A Academia Paulista de Letras promoveu uma série de palestras e a Faculdade de Direito do Largo de São Francisco fará, no dia 17, um seminário sobre o jurista. Além de professor da faculdade, Miguel Reale foi, por duas vezes, reitor da USP - em 1949-1950 e de 1969 a 1973. "Nesse segundo período, durante a ditadura militar, ele protegeu muita gente e salvou a vida de perseguidos políticos, sem jamais entregar ninguém", afirma Ferraz, professor titular do Departamento de Filosofia e Teoria Geral do Direito no Largo de São Francisco.

"Ele tinha um gosto imenso em ser professor", escreveu Miguel Reale Júnior, também jurista e advogado, em artigo publicado no Estado em abril de 2006, quando o pai morreu. Emocionado ao receber o prêmio Guerreiro da Educação, conferido a ele pelo Centro de Integração Empresa-Escola (CIEE), em colaboração com O Estado de S. Paulo, em 1998, Miguel Reale falou da satisfação que sentia no exercício do magistério. "É que na realidade não tenho sido outra coisa nesta já longa vida (em novembro vou completar 88 anos) senão professor", lembrou.

Celso Lafer ressalta outras dimensões do pensamento de Miguel Reale, como sua contribuição para a Filosofia Geral, para o Direito positivo brasileiro e para a história das ideias. "Miguel Reale foi, por 40 anos, professor de Filosofia do Direito, um professor que gostava de dar aula e que sabia dar - ele era um grande expositor com pleno domínio dos assuntos de que tratava", disse seu sucessor no Largo de São Francisco.

Como jurista, escritor e poeta, Miguel Reale publicou mais de 70 livros, alguns deles traduzidos para outras línguas. Além de membro da Academia Paulista de Letras, pertenceu à Academia Brasileira de Letras. Escreveu numerosos tratados jurídicos. O primeiro deles, O Estado Moderno, lançado em 1934, saiu em 2.ª edição com o título O Estado moderno: liberalismo, fascismo, integralismo.

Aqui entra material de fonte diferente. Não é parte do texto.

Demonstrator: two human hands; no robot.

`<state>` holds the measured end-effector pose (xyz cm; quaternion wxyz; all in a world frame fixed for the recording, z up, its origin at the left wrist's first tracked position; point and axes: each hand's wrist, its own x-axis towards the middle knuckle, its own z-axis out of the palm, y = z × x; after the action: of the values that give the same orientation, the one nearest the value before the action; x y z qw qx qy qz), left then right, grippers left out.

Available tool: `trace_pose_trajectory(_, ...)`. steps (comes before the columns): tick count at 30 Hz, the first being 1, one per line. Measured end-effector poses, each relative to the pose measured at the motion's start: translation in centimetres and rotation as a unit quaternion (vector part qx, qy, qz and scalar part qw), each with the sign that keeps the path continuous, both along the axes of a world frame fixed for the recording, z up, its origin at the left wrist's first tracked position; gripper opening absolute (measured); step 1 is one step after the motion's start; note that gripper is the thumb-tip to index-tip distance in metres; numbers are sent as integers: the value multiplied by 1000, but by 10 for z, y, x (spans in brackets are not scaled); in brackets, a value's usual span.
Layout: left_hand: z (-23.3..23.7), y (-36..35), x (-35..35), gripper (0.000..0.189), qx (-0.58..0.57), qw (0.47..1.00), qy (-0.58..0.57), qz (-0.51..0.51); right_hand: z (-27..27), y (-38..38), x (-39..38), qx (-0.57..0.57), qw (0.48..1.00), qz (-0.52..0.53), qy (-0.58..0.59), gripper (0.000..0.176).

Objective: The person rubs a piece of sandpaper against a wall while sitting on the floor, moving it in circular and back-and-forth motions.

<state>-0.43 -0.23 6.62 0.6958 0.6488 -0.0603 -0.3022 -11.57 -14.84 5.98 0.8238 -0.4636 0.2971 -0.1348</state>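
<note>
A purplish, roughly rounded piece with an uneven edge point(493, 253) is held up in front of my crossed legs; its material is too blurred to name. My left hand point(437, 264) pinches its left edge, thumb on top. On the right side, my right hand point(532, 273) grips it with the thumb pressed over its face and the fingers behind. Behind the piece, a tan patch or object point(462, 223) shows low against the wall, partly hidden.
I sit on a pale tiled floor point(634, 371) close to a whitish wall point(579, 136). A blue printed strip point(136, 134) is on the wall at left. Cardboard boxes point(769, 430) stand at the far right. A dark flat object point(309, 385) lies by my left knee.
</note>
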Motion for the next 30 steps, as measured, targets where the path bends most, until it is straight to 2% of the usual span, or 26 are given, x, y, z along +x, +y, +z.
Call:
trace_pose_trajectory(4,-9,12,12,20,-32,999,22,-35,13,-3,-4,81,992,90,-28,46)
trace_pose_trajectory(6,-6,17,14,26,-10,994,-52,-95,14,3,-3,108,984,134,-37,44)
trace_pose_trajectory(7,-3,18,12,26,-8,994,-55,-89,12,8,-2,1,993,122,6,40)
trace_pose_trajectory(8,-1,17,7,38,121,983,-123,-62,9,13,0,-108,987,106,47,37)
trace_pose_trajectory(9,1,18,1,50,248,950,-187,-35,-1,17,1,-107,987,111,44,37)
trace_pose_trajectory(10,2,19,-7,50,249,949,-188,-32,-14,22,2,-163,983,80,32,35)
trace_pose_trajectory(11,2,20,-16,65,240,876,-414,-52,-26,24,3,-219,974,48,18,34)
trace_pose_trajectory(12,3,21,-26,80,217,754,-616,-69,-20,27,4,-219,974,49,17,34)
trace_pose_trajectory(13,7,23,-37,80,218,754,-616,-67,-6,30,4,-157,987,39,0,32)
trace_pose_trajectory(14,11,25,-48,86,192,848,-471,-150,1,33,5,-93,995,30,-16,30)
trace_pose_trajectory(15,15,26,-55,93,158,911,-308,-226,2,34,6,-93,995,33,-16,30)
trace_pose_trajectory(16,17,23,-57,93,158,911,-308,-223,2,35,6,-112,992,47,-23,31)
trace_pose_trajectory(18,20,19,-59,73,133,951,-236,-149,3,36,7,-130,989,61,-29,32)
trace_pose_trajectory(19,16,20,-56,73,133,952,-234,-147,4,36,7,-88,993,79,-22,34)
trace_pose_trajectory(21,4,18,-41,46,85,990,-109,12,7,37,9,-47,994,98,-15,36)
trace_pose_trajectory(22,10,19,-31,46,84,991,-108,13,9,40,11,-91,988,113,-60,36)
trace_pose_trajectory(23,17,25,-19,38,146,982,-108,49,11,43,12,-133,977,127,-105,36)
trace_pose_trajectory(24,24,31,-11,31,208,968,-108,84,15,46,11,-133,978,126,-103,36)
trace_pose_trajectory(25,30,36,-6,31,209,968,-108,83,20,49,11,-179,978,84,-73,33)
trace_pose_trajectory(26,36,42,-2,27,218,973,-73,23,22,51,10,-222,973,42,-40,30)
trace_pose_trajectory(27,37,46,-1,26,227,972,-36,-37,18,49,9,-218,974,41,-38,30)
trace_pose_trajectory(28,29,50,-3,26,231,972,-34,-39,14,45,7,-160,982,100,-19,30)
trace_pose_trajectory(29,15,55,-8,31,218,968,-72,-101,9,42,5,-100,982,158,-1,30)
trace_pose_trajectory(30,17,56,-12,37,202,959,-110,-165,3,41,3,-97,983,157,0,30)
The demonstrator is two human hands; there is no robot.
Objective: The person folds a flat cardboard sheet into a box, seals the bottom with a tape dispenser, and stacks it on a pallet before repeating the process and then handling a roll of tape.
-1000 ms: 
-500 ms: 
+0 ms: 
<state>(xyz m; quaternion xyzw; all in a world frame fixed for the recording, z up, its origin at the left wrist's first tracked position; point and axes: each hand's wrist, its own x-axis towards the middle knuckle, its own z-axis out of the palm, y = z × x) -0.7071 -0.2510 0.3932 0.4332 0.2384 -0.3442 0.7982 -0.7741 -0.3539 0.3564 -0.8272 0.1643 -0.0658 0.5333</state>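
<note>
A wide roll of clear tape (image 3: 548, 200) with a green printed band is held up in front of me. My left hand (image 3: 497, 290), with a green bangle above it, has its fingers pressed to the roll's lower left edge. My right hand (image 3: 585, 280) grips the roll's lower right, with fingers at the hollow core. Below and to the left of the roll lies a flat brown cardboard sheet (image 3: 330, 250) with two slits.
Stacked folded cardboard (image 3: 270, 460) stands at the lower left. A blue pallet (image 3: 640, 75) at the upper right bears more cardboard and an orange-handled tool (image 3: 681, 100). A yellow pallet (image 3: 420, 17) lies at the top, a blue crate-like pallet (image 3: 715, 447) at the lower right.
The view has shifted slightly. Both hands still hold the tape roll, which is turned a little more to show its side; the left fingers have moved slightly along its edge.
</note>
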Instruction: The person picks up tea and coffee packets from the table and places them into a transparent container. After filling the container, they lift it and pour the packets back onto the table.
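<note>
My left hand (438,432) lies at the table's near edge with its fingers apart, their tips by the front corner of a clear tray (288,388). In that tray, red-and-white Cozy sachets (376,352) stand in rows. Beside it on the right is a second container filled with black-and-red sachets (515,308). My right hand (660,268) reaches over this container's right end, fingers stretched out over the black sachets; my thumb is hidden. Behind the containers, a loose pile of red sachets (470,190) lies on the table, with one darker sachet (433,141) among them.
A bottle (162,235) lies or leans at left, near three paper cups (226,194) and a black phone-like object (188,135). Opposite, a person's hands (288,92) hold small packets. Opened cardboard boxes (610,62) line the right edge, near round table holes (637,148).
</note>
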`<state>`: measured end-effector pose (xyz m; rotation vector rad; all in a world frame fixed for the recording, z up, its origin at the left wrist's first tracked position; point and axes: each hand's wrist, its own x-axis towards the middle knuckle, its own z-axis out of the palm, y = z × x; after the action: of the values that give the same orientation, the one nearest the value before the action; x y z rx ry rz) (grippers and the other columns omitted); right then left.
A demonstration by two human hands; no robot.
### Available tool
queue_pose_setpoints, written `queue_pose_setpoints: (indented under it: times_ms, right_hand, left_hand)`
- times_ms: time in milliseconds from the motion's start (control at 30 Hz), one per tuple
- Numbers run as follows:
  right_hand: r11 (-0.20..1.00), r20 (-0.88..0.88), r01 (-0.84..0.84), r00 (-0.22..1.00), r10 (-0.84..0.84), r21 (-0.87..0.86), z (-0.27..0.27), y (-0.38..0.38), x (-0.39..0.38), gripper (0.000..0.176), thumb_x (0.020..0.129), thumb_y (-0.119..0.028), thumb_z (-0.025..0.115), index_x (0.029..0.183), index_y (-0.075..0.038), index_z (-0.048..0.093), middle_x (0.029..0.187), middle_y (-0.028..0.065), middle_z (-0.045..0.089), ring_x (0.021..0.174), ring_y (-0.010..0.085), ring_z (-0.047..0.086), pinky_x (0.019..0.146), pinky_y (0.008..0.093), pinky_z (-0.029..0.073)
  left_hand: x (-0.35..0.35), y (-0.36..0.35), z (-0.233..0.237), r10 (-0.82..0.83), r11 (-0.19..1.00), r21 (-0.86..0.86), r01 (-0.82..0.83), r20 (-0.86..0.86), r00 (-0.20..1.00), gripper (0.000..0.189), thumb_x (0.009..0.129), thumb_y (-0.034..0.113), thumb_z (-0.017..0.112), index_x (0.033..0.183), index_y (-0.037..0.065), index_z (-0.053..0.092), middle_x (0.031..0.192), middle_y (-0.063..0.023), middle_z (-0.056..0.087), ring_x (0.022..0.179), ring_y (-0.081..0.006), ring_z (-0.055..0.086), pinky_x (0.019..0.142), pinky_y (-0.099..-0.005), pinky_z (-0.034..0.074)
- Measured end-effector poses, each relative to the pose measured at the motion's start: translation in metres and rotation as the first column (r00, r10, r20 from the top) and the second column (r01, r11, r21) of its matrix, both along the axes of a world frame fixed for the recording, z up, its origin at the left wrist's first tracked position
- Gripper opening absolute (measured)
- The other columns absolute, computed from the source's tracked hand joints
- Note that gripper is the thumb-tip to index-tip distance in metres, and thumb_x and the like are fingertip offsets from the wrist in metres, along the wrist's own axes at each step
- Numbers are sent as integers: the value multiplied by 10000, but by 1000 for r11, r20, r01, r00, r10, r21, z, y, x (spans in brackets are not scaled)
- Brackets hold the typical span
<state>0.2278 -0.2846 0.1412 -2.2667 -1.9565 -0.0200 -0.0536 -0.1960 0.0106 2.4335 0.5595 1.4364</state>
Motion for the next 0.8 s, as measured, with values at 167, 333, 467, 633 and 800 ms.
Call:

Militante da Ação Integralista Brasileira no início dos anos 1930, foi exilado para a Itália em 1938, após o golpe do Estado Novo, de Getúlio Vargas. "Mais tarde, reformulou seu pensamento a respeito do integralismo, como provam os livros Teoria do Direito do Estado e Fundamentos do Direito, publicados depois de 1940", avalia Celso Lafer.

O jurista trabalhou na revisão da Constituição de 1967, a pedido do presidente Costa e Silva, durante o regime militar, adotou uma posição crítica durante a Constituinte e fez sucessivas reflexões, uma notável contribuição, sobre o texto da Constituição de 1988. Miguel Reale presidiu a comissão de reforma do Código Civil, em cuja redação colaborou intensamente até a promulgação do texto, em 2002. Por isso, foi chamado de pai do Código Civil.